Tant qu'on est loin du pouvoir, loin d'être décisionnel, la logique révolutionnaire prévaut.
Mais, quand il s'agit de voter, quand on passe au vote, et que ce vote engage, alors et quel que soit le contexte, la logique parlementaire, "réaliste", disent-ils - l'emporte.
Cela a été le cas en 14-18. (lire la description de Gilbert Badia dans son livre sur le Spartakisme du processus qui a amené au vote unanime par la social-démocratie des crédits militaires en 1914: "au soir du 4 août". C'est édifiant, car c'est bien ce qui se répète continuellement)
Cela a été le cas avec le vote des pleins pouvoirs à Pétain.
Cela a été le cas pour le vote des pleins pouvoirs à De Gaulle lors de la guerre d'Algérie.

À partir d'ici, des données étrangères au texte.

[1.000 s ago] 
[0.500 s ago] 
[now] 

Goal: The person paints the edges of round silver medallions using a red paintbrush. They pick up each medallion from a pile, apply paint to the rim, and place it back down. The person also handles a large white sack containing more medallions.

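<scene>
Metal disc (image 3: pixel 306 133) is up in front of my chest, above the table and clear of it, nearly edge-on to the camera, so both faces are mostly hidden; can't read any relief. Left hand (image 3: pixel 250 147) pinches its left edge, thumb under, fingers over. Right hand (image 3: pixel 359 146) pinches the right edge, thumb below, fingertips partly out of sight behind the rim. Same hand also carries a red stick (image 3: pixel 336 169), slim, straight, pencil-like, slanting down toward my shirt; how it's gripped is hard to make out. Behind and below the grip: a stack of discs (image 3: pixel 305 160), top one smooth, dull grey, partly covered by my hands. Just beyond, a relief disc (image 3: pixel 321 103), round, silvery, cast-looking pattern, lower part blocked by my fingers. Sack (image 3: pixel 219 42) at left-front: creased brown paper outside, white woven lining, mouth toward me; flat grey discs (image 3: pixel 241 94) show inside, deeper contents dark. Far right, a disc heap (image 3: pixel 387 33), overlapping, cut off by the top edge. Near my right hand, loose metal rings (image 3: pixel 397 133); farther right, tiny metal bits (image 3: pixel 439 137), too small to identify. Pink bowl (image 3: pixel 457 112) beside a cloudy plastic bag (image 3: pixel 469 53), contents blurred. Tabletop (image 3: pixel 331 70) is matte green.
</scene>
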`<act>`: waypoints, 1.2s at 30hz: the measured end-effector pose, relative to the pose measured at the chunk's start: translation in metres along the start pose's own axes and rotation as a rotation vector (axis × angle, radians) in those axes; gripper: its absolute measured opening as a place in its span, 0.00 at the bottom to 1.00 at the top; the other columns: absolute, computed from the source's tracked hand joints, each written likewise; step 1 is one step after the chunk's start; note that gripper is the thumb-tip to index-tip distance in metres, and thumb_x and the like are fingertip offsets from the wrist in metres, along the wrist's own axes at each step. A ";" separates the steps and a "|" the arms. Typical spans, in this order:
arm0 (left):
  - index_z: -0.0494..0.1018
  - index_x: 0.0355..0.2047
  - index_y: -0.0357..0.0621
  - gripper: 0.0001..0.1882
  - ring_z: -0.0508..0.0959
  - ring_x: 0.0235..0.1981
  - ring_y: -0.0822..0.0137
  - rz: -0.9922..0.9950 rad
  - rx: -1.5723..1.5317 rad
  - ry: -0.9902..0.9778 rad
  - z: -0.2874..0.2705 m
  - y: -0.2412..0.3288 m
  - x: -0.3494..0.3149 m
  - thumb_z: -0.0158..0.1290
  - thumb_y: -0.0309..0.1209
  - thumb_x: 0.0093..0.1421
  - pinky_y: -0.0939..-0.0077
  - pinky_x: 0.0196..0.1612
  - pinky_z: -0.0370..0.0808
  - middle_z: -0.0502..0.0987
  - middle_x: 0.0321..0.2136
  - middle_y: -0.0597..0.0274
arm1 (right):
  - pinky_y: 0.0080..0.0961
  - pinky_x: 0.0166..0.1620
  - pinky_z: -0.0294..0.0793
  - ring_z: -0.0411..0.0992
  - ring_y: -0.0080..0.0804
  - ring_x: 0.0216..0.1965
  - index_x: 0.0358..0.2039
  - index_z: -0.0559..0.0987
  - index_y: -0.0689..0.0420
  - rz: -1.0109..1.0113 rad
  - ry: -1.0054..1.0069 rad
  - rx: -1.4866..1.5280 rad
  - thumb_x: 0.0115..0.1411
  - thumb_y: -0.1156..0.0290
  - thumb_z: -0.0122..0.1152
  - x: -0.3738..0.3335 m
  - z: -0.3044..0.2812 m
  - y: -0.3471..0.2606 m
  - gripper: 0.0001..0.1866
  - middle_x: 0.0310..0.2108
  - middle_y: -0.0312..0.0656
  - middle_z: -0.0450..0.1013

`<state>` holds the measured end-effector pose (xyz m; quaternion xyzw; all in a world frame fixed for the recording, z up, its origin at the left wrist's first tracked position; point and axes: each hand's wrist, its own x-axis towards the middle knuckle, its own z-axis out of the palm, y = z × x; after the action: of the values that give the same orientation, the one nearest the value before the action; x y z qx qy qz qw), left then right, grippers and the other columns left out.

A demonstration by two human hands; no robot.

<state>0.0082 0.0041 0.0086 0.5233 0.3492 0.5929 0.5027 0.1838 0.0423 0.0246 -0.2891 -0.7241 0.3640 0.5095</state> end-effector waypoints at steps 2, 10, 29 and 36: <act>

Cela est le cas pour n'importe quelle décision à prendre, petite ou grande, quand les implications sont réelles, économiques ou politiques
C'est pourquoi il sera important de suivre le vote prévu par rapport à la guerre en Afghanistan.
Non que nous ne soyons pas conscients de l'oppression, de l'exploitation règnant en Afghanistan, des femmes, et du peuple dans son entier.
Mais ce n'est pas pour libérer les peuples que les forces sont engagées.
Et surtout en Afghanistan, en Irak, comme ailleurs, on sait combien ces guerres impérialistes sont favorables aux tendances les plus réactionnaires, qui y voit l'opportunité rêvée, quand ceux qui prétendent les combattre sont perçus en fait, pour ce qu'ils sont, des occupants.
Non que nous croyons que les partis dits révolutionnaires - révolutionnaires tant qu'ils ne sont pas au pouvoir et donc pas en position de décider - soient sur ce point plus conséquents. Ils surfent en toute quiétude sur toute lutte, engrangent les bénéfices des luttes des autres. mais ils ne créent pas les conditions de conscience, d'organisation et d'action permettant une réelle rupture avec les classes dominantes.
Le débat sur l'engagement militaire en Afghanistan devra s'observer à la lumière de ces données.
La logique réformiste est implacable. Et nous devons, si nous voulons éviter de telles décisions, construire une toute autre réflexion et une tout autre action politique.